Two recent accidents at a California missile propellant facility have delayed production and testing of a Lockheed Martin Corporation booster being considered for inclusion in the Bush administration’s proposed defense system against long-range ballistic missiles. As a result, the Pentagon announced Nov. 7 that it would rely on a second model, developed by Orbital Sciences Corporation, to power the system’s first 10 missile interceptors.

The booster is one of two key components for the ground-based interceptors in the missile defense system, slated for deployment next fall. The other is the exoatmospheric kill vehicle (EKV). The booster lifts the EKV into space, where it is supposed to home in on and collide with an enemy warhead.

Six of the Orbital Sciences boosters are now set for deployment in Alaska, and four will be based in California. The Pentagon’s Missile Defense Agency (MDA) conducted its first successful flight test of the Orbital Sciences booster Aug. 16. Orbital Sciences conducted a test of a pared-down version last February. Neither test involved an EKV or a target warhead.

Lockheed’s effort was put on hold by two explosions at a Pratt & Whitney plant preparing the solid fuel for its boosters. The accidents, which occurred Aug. 7 and Sept. 12, killed one employee, destroyed one of the containers in which the propellant is mixed, and resulted in the mixing operation being suspended for a major safety evaluation.

Without its specific propellant, the Lockheed booster cannot fly. Although Pratt & Whitney is set to resume production of the propellant in April 2004, this will not occur in time for Lockheed to meet the Pentagon’s current initial deployment schedule.

However, Lockheed does possess a couple of completed booster motors, and MDA has scheduled a flight test of the Lockheed booster for the first half of December.
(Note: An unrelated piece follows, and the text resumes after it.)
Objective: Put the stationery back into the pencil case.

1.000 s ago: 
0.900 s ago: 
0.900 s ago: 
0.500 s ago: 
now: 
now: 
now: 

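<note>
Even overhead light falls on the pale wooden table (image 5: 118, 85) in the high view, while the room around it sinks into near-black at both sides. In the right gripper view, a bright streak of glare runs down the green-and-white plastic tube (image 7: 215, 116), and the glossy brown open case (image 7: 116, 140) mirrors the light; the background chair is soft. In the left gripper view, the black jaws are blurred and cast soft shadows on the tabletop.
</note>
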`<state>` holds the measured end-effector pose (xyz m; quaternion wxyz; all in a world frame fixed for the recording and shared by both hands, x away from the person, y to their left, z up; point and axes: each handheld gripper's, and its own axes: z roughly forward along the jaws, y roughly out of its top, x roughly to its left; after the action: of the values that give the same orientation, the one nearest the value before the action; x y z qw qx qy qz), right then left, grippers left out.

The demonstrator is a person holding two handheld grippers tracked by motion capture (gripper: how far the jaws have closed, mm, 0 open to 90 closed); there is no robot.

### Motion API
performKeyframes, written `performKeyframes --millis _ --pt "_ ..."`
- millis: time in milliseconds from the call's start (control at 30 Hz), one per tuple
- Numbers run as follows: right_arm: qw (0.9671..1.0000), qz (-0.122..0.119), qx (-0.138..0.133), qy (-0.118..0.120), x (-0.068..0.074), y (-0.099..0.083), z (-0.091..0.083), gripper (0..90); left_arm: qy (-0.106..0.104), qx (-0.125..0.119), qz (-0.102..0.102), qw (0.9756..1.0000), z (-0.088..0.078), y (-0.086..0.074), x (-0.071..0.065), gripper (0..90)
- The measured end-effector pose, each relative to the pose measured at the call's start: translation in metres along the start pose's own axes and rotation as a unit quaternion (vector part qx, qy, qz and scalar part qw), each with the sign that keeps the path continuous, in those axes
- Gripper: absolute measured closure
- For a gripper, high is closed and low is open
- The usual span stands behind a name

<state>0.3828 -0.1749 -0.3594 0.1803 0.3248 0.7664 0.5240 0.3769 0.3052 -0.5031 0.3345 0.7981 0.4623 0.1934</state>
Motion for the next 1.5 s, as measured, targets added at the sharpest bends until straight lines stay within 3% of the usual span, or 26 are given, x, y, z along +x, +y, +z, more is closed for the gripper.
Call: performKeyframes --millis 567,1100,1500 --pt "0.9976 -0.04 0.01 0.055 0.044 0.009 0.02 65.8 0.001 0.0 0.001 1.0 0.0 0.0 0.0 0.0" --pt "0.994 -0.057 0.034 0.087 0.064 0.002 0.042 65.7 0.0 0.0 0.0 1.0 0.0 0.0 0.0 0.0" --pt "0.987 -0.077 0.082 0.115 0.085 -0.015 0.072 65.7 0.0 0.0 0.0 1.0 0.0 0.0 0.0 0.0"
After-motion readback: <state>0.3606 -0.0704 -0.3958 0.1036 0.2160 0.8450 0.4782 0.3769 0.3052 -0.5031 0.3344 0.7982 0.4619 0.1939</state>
The test, which will not involve an EKV or a target, has been postponed several times.

Lockheed’s booster could be the primary model for a second round of 10 interceptors planned for deployment during 2005. MDA spokesman Rick Lehner said Nov. 17 that MDA will look to “stay with two boosters for a long time.”

The Pentagon’s effort to develop a booster for its ground-based interceptor has been significantly troubled. Early plans called for a prototype booster first to be involved in an intercept test in early 2001. That has yet to happen.

In lieu of a prototype booster, the Pentagon has used a slower, surrogate booster in all eight of its strategic missile defense intercept tests. Two of the system’s three test failures could be traced to the surrogate booster, prompting MDA to suspend intercept testing after a December 2002 failure until at least one of the two prototypes was available. Two intercept tests, using the Orbital Sciences booster, are tentatively scheduled for next year.